_TASK_
Across the data below, count every line where the string "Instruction" appears. Answer with the number alone.

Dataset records

┏━━

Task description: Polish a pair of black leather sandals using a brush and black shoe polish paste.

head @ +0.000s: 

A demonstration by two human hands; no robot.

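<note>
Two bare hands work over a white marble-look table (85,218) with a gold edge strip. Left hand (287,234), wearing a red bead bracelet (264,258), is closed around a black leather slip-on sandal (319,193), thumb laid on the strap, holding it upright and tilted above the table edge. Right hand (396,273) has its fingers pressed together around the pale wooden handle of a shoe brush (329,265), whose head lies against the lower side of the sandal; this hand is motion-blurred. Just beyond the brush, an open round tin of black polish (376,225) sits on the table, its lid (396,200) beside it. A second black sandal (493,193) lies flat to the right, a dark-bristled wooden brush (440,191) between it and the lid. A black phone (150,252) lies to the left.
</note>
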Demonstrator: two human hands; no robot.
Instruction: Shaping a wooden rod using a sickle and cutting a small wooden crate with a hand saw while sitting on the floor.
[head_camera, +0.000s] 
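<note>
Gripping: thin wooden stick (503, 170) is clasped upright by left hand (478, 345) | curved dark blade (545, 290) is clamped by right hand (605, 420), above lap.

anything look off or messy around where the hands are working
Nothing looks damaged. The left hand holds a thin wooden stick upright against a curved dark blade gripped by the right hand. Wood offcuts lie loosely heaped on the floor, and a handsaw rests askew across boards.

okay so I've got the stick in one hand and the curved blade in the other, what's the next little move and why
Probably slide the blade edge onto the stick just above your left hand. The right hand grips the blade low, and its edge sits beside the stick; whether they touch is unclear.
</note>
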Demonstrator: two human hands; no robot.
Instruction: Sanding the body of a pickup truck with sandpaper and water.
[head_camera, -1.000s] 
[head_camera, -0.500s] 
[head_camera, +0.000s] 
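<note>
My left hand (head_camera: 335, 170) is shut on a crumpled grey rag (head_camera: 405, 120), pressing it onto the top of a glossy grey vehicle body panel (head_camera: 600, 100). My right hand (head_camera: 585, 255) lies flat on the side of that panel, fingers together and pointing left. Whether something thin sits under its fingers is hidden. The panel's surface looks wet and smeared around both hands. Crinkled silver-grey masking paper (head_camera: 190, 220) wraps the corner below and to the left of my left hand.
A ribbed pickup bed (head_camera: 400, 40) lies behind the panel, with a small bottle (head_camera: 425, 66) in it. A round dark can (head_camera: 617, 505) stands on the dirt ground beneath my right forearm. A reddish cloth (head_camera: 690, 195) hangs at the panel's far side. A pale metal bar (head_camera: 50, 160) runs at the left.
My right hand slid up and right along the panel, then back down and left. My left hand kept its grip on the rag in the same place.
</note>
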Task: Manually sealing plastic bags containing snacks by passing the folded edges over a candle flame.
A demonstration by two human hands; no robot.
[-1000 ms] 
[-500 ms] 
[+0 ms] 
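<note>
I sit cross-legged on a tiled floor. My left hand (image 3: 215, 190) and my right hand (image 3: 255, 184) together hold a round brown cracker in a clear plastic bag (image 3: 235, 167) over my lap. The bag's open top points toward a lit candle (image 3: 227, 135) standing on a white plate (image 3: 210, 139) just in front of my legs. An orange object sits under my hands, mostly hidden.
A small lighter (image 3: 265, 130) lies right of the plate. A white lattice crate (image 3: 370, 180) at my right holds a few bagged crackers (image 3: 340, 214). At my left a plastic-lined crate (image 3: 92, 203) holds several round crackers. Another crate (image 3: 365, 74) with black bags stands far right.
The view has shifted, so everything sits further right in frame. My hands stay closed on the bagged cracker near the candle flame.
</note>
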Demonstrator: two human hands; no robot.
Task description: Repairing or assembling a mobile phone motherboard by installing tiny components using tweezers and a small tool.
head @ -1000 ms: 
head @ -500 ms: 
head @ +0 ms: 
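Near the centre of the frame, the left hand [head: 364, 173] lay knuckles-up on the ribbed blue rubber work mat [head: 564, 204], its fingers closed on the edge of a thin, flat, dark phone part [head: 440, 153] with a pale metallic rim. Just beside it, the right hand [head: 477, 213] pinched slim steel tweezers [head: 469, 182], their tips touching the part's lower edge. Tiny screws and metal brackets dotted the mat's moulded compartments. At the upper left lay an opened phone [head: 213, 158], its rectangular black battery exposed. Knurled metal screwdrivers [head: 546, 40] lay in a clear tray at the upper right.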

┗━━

_THE COMPLETED TASK_
2